** Opening Dataset excerpt block **

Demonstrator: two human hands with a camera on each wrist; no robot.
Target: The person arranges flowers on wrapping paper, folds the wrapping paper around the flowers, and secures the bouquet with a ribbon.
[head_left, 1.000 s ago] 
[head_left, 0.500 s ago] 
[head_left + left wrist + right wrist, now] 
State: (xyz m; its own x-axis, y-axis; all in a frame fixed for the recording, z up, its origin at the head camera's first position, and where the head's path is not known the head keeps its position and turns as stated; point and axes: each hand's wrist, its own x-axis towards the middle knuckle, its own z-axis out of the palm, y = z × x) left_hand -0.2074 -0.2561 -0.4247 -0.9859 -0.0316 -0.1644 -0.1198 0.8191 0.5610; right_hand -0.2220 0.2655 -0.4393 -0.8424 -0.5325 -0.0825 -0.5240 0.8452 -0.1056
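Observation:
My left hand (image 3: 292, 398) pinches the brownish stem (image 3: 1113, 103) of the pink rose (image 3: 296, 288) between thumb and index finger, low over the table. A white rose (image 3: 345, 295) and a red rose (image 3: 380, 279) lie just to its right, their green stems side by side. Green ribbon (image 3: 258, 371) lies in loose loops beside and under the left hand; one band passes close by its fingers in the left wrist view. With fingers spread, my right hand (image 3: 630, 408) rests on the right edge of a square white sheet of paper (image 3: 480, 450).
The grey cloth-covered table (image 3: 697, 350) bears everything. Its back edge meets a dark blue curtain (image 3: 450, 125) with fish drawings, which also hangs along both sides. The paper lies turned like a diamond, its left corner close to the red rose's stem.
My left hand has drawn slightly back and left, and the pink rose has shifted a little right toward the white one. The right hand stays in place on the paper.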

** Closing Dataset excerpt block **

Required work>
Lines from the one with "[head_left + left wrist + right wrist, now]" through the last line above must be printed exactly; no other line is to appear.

Task result>
[head_left + left wrist + right wrist, now] 
State: (xyz m; its own x-axis, y-axis; all in a frame fixed for the recording, z up, its origin at the head camera's first position, and where the head's path is not known the head keeps its position and turns as stated; point and axes: each hand's wrist, its own x-axis towards the middle knuckle, its own z-axis out of the palm, y = z × x) left_hand -0.2074 -0.2561 -0.4247 -0.9859 -0.0316 -0.1644 -0.1198 0.8191 0.5610; right_hand -0.2220 0.2655 -0.4393 -0.8424 -0.5325 -0.0825 -0.5240 0.8452 -0.1056
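Observation:
My left hand (image 3: 292, 398) pinches the brownish stem (image 3: 1113, 103) of the pink rose (image 3: 296, 288) between thumb and index finger, low over the table. A white rose (image 3: 345, 295) and a red rose (image 3: 380, 279) lie just to its right, their green stems side by side. Green ribbon (image 3: 258, 371) lies in loose loops beside and under the left hand; one band passes close by its fingers in the left wrist view. With fingers spread, my right hand (image 3: 630, 408) rests on the right edge of a square white sheet of paper (image 3: 480, 450).
The grey cloth-covered table (image 3: 697, 350) bears everything. Its back edge meets a dark blue curtain (image 3: 450, 125) with fish drawings, which also hangs along both sides. The paper lies turned like a diamond, its left corner close to the red rose's stem.
My left hand has drawn slightly back and left, and the pink rose has shifted a little right toward the white one. The right hand stays in place on the paper.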

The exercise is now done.